= Aikido Schools of Ueshiba =

Japanese martial art organization

Aikido Schools of Ueshiba Logo

The Aikido Schools of Ueshiba (ASU) is a not-for-profit Aikido organization founded by Mitsugi Saotome Shihan upon moving from Japan to the United States in . It is a federation of about 110 Dojos throughout North America.

The ASU instructional syllabus includes open-hand training, defense versus weapons (tachi dori, jo dori, tanto dori), weapons kata (kumitachi), and defense against multiple attackers with and without weapons (randori). As established by Saotome Shihan, ASU strives to have "no style", and its members and instructors demonstrate a high level of individual expression in their technique and instruction. As reflected by Saotome Shihan's roles as senior instructor and Chief Weapons Instructor during his time at the Aikikai Hombu Dojo, training in ASU emphasizes martial spirit and awareness, significant weapons work, improvisation and adaptability, natural movement and breathing, and a sensitivity to natural action, reaction, and biofeedback responses. These goals are exemplified in a quote by Saotome Shihan: "Aikido is not a factory. Every student is unique; every attacker is unique."

==Affiliation==
At its inception ASU was not formally connected to the Aikikai Foundation (Aikido World Headquarters). Formal affiliation was later established and the ranks of ASU members were recognized via the direct relationship between Saotome Sensei, the Ueshiba family, and the Aikikai Hombu Dojo. In 2016, ASU restructured and was formally recognized as an affiliated overseas organization member of the Aikikai Foundation.

==Mission and structure==
The Aikido Schools of Ueshiba is a 501(c)(3) nonprofit organization, administered by a board of senior instructors. In addition to the actions of the board, ASU policy is reviewed and set by three standing committees: an Examination Committee, an Instructional Committee, and an Advisory Committee of ASU instructors who are not board members. Saotome Shihan and Patty Saotome Sensei remain involved in ASU administration as Special Advisors to the ASU board.
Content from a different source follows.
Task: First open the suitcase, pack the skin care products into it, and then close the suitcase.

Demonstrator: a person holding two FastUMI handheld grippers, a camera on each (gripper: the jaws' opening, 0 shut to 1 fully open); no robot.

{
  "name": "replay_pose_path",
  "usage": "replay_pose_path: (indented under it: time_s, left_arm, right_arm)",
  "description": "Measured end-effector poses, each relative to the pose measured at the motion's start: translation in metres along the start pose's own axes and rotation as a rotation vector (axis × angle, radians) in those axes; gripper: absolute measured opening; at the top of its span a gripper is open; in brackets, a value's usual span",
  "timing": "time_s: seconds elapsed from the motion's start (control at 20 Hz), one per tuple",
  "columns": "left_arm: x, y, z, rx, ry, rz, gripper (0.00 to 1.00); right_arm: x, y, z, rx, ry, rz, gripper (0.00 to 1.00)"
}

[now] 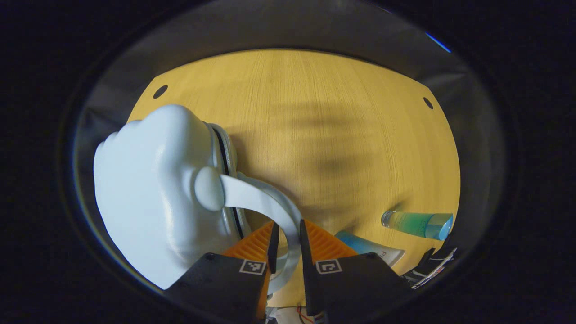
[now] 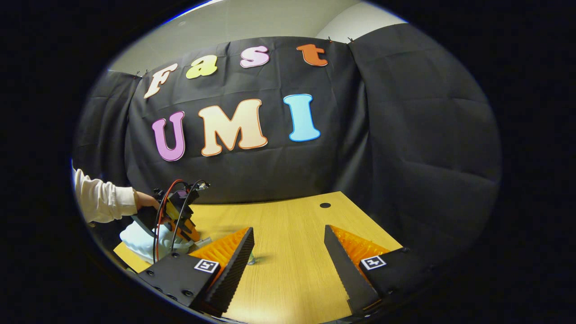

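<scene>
Left gripper view: left gripper (image 1: 286,243) pinched on curved white handle (image 1: 270,204) of pale-blue hard-shell suitcase (image 1: 153,189) on wooden table (image 1: 315,126); blue-green bottle (image 1: 418,224) lies nearby. Right gripper (image 2: 288,252) spread wide, holding nothing.

A light wooden table (image 1: 315,126) with a fine straight grain filled the booth floor of the scene. Small dark round holes (image 1: 160,92) sat near its far corners, one on each side, and another hole (image 2: 325,205) showed near the far edge. Soft shadows lay across the middle of the top. Black cloth (image 2: 405,148) hung behind it, creased in folds, below a pale wall (image 2: 252,20).
</scene>
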State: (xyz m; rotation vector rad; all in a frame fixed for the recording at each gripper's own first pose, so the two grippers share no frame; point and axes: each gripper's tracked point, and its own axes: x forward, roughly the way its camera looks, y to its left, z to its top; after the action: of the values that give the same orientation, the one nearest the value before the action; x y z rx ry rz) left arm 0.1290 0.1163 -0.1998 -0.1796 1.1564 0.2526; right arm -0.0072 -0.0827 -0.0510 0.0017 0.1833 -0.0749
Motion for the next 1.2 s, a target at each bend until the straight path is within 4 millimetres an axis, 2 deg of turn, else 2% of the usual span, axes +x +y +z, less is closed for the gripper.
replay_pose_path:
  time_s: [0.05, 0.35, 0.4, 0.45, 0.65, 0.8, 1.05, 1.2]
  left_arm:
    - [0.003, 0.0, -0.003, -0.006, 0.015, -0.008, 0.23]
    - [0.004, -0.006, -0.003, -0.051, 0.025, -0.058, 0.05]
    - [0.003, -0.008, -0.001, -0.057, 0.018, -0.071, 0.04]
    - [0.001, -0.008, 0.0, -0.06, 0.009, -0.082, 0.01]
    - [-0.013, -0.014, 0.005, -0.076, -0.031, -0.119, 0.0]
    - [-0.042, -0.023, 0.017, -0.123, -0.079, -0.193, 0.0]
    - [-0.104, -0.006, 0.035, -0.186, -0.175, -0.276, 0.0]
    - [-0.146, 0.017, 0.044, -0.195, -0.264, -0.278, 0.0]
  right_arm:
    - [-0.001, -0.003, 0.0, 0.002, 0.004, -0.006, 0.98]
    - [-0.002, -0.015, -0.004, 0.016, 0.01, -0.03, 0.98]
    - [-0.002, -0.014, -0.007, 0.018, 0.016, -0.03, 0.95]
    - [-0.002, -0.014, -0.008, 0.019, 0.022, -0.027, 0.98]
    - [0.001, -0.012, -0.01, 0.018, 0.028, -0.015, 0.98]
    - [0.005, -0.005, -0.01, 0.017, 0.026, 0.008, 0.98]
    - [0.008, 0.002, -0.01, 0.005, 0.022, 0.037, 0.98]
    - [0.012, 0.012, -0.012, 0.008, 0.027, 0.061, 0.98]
ASU's stated mission emphasizes the organization's special lineage to the founder of Aikido: "to preserve and disseminate the teachings and principles of Aikido, as transmitted by Morihei Ueshiba O Sensei to his direct disciple Mitsugi Saotome Shihan."

==Senior instructors==
Chief Instructor: Shihan Mitsugi Saotome

- John Messores (7th dan)
- Patty Saotome (7th dan)
- Bill Gleason (7th dan)
- Tres Hofmeister (7th dan)
- George Ledyard (7th dan)
- Wendy Whited (7th dan)
- Charles Page (7th dan)
- Charles Weber (7th dan)

==Aiki Shrine==
The Aiki Shrine was built by Saotome Shihan on his private property in Myakka City, Florida, to recreate and preserve the deep sense of spirituality and connection to nature that he recalled of the original Iwama Shrine from his years serving and living with the founder as personal live-in disciple. In 2016, Saotome Shihan transferred ownership of the Aiki Shrine to ASU to preserve as a lasting and physical legacy, and to unify future generations of ASU students and instructors through a living heritage and lineage to the spirit of O Sensei.

==Ueshiba Juku==
The Ueshiba Juku (literally, "Academy of the Founder") is a special designation issued by Saotome Shihan to his personal disciples. Based on statements by Saotome Shihan, the designation declares that the recipients are not only true deshi (direct disciple) of Saotome Sensei and inheritors of his teachings, but are also part of O Sensei's own school and pure lineage as only a true uchi deshi of O Sensei can recognize. It is denoted by a special kanji (Japanese calligraphy) which is worn on the left lapel of the recipient's dogi (training uniform).